Speaker: Dr. Donald Stone
The City University of New York
Peking University
Moderator: Dr. Carol Ku(National Taiwan University)
Time:
Friday November 19, 2010, 15:30-17:00 pm
Venue:
DFLL New Conference Room (舊總圖會議室)
(a.k.a. Old Main Library Conference Room)
According to C. T. Hsia, “For social realism and psychological insight, Dream of the Red Chamber is a
work to be placed alongside the greatest novels in the Western tradition.” But can one really profitably
compare the finest of Chinese novelists with Thackeray or Tolstoy or Proust? Perhaps it would be more
useful to attempt the reverse: to ask if even the supreme masterpiece of English fiction, George Eliot‘s
Middlemarch, is worthy of being placed alongside Hong lou meng.
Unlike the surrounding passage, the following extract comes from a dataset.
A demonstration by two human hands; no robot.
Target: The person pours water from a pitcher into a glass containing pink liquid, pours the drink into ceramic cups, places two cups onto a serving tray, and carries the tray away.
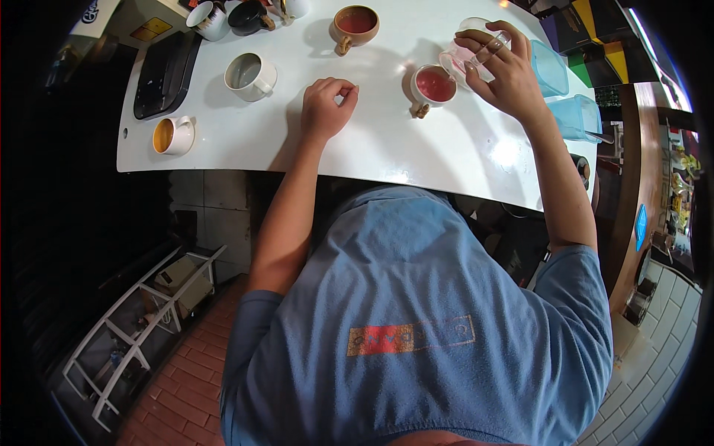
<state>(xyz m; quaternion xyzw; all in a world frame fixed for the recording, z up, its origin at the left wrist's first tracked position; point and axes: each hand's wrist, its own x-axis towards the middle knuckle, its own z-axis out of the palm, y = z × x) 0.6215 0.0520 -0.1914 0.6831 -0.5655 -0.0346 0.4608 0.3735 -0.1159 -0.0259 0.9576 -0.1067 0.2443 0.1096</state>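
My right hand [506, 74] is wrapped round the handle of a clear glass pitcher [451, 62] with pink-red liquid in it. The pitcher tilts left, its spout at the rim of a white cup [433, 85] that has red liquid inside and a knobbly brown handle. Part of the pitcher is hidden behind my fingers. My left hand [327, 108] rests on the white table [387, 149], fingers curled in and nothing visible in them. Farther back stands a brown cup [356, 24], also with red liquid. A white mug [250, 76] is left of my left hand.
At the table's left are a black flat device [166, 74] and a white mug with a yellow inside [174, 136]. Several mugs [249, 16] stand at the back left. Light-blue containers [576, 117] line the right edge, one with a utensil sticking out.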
Without ever having heard of Cao
Xueqin, Eliot attempted a novel that, like Cao’s, would draw on poetry, philosophy, psychology, and
history. Like Hong lou meng among Chinese fictions, Middlemarch would be unlike anything before or
after it in English literature (one of the few novels written for adults, as Virginia Woolf noted): a book at
once rebuking the “silly novels” of the past, and a work of genuine power. “That element of tragedy
which lies in the very fact of frequency,” Eliot writes in Middlemarch, “has not yet wrought itself into the
coarse emotion of mankind; and perhaps our frames could hardly bear much of it. If we had a keen
vision and feeling of all ordinary human life, it would be like hearing the grass grow and the squirrel's
heart beat, and we should die of that roar which lies on the other side of silence.“
About the speaker:
Donald Stone, Professor Emeritus at the Graduate Center, City University of New York, is also visiting
professor in the English Department of Peking University. He received degrees from UC Berkeley (BA)
and Harvard (MA and PhD). He has been visiting professor at Harvard, New York University, and Capital
Normal University (Beijing). He has lectured everywhere in China and the West. In 1991 he was visiting
scholar at the Chinese Academy of Social Science. Among his awards was a John Simon Guggenheim
Memorial Fellowship. His many publications include Novelists in a Changing World and The Romantic
Impulse in Victorian Fiction (both published by Harvard University Press), and Communications with the
Future: Matthew Arnold in Dialogue (University of Michigan Press). He has recently written the chapter
on Henry James for the New Cambridge History of Literary Criticism.